Alors que l’Union européenne semble sur le point de finaliser son accord commercial avec le Mercosur, la Commission européenne s'efforce, une dernière fois, de rassurer les agriculteurs en proie à des craintes croissantes. Une réunion ministérielle se tiendra à Bruxelles ce mercredi, face à une mobilisation agricole grandissante, notamment en France.
Dès le lendemain, Ursula von der Leyen a fait une annonce visant à apaiser les tensions, promettant une augmentation budgétaire de 45 milliards d'euros pour la future Politique agricole commune (PAC), qui devrait être allouée dès 2028. Cette démarche intervient à un moment critique, alors que l'UE envisage de ratifier son accord de libre-échange avec les pays d'Amérique latine, un projet qui suscite une opposition forte et organisée parmi les agriculteurs européens, en particulier en France, comme l'indique la FNSEA.
La contestation a pris de l'ampleur, avec des convois d'agriculteurs se dirigeant vers Paris et des rassemblements à l'échelle locale. Les agriculteurs expriment leurs préoccupations non seulement sur la concurrence accrue avec les pays du Mercosur, mais aussi sur la gestion d'une épizootie spécifique qui affecte leurs activités.

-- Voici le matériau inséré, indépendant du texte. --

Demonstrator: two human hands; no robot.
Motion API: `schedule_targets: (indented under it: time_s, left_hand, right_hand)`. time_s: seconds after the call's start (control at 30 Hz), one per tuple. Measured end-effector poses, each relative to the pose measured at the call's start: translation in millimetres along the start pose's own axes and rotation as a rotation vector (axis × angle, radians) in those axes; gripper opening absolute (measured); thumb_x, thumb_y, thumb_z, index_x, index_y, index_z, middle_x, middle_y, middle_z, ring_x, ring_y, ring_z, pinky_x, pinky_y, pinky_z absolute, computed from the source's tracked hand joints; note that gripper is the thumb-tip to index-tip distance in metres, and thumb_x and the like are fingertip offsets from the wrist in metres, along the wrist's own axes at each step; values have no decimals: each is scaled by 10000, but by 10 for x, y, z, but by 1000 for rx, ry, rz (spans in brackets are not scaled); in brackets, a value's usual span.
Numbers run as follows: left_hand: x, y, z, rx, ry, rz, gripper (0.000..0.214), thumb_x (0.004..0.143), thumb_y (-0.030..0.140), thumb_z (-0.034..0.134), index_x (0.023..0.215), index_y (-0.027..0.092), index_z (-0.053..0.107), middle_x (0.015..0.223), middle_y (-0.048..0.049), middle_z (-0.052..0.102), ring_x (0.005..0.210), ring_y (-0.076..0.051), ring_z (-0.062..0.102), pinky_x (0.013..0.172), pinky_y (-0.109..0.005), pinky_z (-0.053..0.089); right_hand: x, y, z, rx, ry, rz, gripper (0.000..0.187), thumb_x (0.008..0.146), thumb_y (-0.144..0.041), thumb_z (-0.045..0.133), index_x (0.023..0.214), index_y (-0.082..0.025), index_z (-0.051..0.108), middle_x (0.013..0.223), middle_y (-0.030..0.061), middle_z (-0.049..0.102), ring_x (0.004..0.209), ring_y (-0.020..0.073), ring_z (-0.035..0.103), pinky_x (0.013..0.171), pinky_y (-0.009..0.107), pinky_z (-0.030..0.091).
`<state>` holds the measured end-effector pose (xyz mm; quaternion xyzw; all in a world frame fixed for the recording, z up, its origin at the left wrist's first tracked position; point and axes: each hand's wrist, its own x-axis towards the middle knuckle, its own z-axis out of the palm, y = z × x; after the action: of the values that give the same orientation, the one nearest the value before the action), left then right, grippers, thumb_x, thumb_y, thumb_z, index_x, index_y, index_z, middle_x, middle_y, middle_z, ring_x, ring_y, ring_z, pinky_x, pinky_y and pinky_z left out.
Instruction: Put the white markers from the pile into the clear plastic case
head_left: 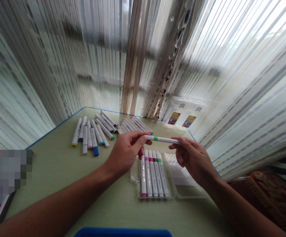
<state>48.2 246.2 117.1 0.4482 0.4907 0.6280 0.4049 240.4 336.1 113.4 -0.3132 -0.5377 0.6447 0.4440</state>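
Observation:
A white marker pen with a green band (166, 140) is stretched level between both hands. My left hand (130, 146) pinches its left end, and my right hand (192, 154) pinches the right end. Below them lies an open clear plastic case (172, 189). Several white markers (154, 177) stand side by side in its left half, with pink, purple, red, dark and green bands or ends. The right half of the case, partly behind my right hand, shows a whitish panel (181, 171).
Loose markers (90, 135) are spread over the far left of the green table (59, 177), more (135, 125) behind my left hand. Two clear cases with labels (181, 119) stand by the striped curtain (103, 59). A blue edge (123, 232) shows in front, a dark-edged object (7, 204) at left.

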Motion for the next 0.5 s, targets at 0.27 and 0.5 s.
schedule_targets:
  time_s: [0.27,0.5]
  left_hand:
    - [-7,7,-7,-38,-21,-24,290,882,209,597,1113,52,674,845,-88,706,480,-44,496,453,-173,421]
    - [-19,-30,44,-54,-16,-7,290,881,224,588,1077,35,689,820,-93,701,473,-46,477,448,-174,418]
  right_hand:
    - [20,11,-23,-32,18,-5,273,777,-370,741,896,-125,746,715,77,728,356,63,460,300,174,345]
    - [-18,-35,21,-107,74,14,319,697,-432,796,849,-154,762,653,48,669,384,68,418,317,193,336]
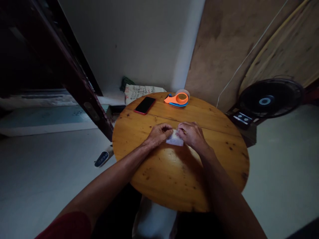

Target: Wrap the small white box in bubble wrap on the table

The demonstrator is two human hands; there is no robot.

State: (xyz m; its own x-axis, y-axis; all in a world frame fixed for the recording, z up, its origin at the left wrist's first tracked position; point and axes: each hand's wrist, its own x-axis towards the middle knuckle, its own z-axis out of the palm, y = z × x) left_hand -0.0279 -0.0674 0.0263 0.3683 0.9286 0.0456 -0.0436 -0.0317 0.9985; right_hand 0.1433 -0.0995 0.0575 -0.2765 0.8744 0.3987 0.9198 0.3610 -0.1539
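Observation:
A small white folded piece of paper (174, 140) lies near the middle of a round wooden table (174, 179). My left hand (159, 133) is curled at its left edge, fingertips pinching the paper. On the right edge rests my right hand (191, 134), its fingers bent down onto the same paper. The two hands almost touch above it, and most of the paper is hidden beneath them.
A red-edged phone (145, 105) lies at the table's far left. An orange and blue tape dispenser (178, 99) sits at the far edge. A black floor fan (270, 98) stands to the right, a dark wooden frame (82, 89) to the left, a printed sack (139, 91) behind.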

Des représentants du secteur agricole soulignent que les inquiétudes persistent concernant l'équité des normes de production et les contrôles d'importation.
« La situation est préoccupante, et il est impératif que des garanties solides soient mises en place pour protéger les producteurs européens », a déclaré un porte-parole de la FNSEA.
Bruxelles entend poursuivre le processus de signature de l'accord, qui a déjà été retardé sous la pression de plusieurs États membres, dont la France et l'Italie. Cependant, de nouvelles assurances pourraient être nécessaires pour répondre aux préoccupations exprimées au sein de l'UE, notamment sur le financement de la PAC et le coût des engrais.
La dynamique semble évoluer, notamment du côté de l'Italie. Le gouvernement de Giorgia Meloni a exprimé son soutien à l'accord, saluant la rallonge budgétaire promise par Bruxelles comme une avancée significative. Ainsi, sans alliances supplémentaires, la minorité de blocage de la France, de la Pologne et de la Hongrie risque de ne pas suffire.
Face à la concurrence accrue sur le marché mondial, l’exécutif européen reste déterminé à renforcer ses partenariats commerciaux tout en assurant des mesures de protection pour certains produits agricoles. Des quotas limités pour les produits sud-américains sont prévus, afin d'atténuer les risques de déstabilisation du marché européen.
Par ailleurs, la question des pesticides demeure un sujet délicat. Les agriculteurs européens s’inquiètent de la possibilité que des produits concurrents contiennent des substances interdites en Europe. La Commission européenne est actuellement en train d’examiner ses règles sur les résidus de pesticides dans les produits importés, à la suite d’une décision récente du gouvernement français de suspendre certaines importations agricoles sud-américaines.
Alors que l'accord doit être ratifié par le Parlement européen après sa signature, les débats s'annoncent déjà houleux, dans un contexte où les agriculteurs restent vigilants sur l'impact que cet accord pourrait avoir sur leur avenir économique.